Third, world leaders are recognising that reaching a global consensus on climate change is even more difficult than reaching a global consensus on multilateral trade.  China and India insist they won't be part of what they see as an economic suicide pact.  In Canada, a Kyoto signatory that has increased its emissions much faster than the US, the ETS bill is stalled in legislative limbo.  In Australia, the conservative opposition parties just defeated Prime Minister Kevin Rudd's Carbon Pollution Reduction Scheme.

In the EU, cap and trade has not only been the victim of fraudulent traders; emissions from the 27 member states have increased by nearly 2 per cent since the ETS was implemented in 2005.

Copenhagen itself failed to produce a climate deal of any substance.  In this environment, the argument goes, why should the US go out on a limb and disadvantage industry?

Fourth, this year is an American election year.  A huge new energy tax that threatens to cut wages and jobs unnerves politicians facing a mid-term vote.  And not just Senate Republicans either.  "Blue Dog" Democrats from the South as well as "Brown Dog" Democrats from the Midwest and Great Plains, whose states are dependent on coal and manufacturing, are uneasy about the administration's energy policies.

Secretary of State Hillary Clinton says the US will help raise $US100 billion ($111bn) a year to defray the cost of climate-change mitigation in the developing world.  But although the idea that rich nations should pay for poor nations to adapt to non-carbon technology may be accepted wisdom at Harvard University and The New York Times, it is hardly a vote winner in middle America during a recession.  Imagine a Democrat senator from a Rust Belt state telling his coal mining constituents that they should pay higher taxes to help China become more energy efficient and more economically competitive.

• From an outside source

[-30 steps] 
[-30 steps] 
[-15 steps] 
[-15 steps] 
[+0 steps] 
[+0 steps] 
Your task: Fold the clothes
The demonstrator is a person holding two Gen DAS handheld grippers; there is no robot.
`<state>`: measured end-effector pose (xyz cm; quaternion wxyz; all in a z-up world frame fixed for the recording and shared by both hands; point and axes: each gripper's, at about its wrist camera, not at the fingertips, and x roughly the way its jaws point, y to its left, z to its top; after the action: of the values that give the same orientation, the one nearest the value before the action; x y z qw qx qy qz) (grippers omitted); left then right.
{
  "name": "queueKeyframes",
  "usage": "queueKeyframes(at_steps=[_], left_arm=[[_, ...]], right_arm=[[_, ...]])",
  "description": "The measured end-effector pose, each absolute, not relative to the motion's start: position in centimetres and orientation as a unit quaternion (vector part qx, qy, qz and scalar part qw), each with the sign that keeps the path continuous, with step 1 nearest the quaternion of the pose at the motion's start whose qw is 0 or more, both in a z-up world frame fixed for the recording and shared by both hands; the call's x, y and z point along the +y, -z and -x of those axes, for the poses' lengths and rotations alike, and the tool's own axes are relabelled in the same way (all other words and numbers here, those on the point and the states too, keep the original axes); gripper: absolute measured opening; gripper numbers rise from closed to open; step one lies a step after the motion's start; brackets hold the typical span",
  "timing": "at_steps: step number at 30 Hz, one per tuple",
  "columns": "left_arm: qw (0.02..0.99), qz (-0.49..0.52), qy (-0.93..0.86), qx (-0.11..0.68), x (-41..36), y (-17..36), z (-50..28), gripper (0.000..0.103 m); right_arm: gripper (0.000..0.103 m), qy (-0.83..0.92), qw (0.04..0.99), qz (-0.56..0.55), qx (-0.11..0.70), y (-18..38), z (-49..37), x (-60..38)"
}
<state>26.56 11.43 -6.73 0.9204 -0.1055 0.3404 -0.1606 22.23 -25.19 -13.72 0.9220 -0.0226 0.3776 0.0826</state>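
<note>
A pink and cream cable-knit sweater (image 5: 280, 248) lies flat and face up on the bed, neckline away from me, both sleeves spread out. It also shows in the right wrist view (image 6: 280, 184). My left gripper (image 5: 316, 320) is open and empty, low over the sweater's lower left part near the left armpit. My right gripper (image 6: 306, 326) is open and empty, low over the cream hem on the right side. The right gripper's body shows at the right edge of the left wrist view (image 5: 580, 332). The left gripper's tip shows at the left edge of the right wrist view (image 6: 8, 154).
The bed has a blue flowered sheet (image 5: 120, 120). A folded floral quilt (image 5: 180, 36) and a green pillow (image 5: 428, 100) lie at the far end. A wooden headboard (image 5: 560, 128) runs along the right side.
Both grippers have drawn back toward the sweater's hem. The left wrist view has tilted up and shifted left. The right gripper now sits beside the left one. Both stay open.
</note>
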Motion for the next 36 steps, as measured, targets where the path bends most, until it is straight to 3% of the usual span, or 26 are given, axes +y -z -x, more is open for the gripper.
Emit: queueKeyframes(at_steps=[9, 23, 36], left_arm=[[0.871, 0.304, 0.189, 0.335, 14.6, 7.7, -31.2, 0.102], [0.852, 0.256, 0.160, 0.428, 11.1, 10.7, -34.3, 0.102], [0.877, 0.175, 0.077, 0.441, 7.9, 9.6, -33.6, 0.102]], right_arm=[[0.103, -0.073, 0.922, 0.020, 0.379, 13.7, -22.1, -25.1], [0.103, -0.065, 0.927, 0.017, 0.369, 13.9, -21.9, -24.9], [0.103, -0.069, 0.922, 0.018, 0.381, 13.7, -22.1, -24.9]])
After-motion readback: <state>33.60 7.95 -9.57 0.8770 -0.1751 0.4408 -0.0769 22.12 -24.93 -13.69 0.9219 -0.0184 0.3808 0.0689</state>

Not surprisingly, nine Democrat senators recently set out the terms of their support for an emissions trading scheme, including that every other nation, especially China and India, enact and enforce carbon laws of their own.  With the failure of Copenhagen, that won't happen.

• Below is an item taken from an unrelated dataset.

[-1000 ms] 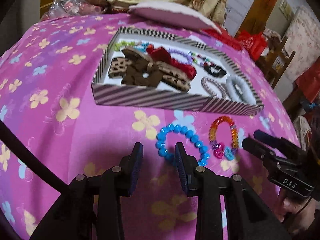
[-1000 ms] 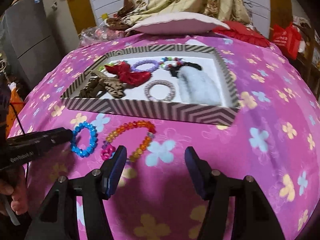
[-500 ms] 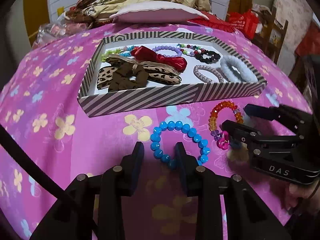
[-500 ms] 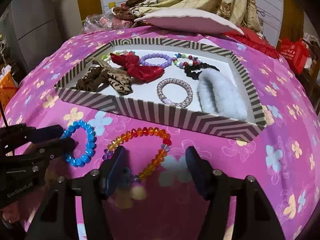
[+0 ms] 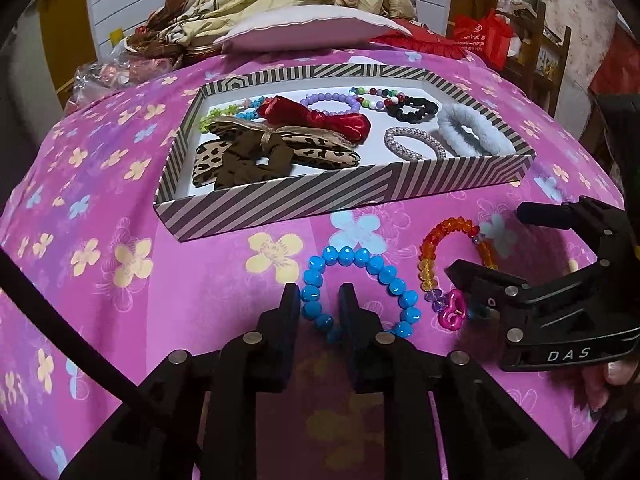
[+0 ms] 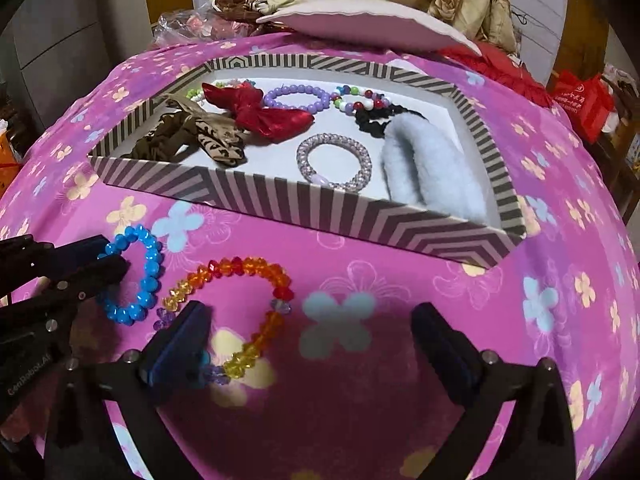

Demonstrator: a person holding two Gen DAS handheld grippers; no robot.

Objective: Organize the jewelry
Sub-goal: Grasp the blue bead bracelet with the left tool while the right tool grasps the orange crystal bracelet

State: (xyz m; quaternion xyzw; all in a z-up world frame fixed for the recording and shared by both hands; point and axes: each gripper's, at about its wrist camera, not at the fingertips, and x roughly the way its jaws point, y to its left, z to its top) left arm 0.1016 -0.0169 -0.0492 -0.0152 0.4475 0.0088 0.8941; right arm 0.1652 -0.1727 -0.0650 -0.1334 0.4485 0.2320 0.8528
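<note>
Pink floral cloth: covers the whole work surface, printed with yellow and blue flowers.

Striped tray: shallow, grey-and-white striped walls, white floor; sits at the far middle of the cloth.

Tray contents, all lying flat inside:
- leopard-print and brown scrunchies, left part, overlapping each other;
- red bow, just behind them;
- pale blue fluffy scrunchie, right end;
- silvery beaded bracelet, just left of the fluffy one;
- black scrunchie, lilac bead bracelet and mixed-colour beads along the far wall.

Left gripper: near middle, clenched on the left arc of the blue bead bracelet, a bead run pinched between its pads.

Right gripper: near right, jaws opening and spread wide; its left finger rests over the near left end of the orange bead bracelet, the other finger well apart from it, nothing gripped.

Blue bead bracelet: on the cloth just near the tray's front wall.

Orange bead bracelet: red-to-yellow beads with a pink charm, on the cloth just right of the blue one, apart from it.
</note>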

Contrary to expectations, the ETS legislation that the House of Representatives narrowly approved last June failed to pass the Senate this year.  Only 41 senate votes are required to filibuster the vote.  And now some moderate Senate Democrats are urging the White House to ditch the ETS bill this year.  At this stage, most seasoned observers in Washington think cap and trade is dead.

The administration does have one card up its sleeve:  the Environmental Protection Agency.  It could override Congress and impose taxes and regulation across the entire economy under clean-air laws.  But such action would almost certainly be tied up in litigation for years.

Having struggled to get his landmark healthcare plan through Congress, Obama faces an uphill battle in trying to enact his energy and climate policy.  If he fails at home, then expect another debacle and more disappointment at this year's climate change conference in Mexico City.